Work request: For the entries that follow, count the lines containing the string "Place" and write only the number.

Records to use Start Marker

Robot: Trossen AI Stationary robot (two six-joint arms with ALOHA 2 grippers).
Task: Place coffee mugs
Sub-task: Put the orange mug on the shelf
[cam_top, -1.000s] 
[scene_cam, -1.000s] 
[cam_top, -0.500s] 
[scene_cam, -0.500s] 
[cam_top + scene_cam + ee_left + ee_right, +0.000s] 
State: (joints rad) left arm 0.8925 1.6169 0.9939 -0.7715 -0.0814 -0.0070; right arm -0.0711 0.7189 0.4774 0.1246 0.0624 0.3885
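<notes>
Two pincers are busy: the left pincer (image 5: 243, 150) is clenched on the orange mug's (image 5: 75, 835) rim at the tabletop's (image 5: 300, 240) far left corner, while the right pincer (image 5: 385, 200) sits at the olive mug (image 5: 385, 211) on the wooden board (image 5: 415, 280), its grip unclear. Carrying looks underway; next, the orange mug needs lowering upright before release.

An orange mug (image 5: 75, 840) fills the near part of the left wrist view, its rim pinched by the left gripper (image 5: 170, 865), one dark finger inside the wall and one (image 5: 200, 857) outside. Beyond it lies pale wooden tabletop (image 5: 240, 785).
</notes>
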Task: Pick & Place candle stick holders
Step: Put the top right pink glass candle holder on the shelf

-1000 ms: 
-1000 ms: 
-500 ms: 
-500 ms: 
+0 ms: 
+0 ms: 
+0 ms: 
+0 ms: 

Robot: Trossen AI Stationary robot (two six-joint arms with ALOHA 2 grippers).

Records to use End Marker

Solved exercise: 2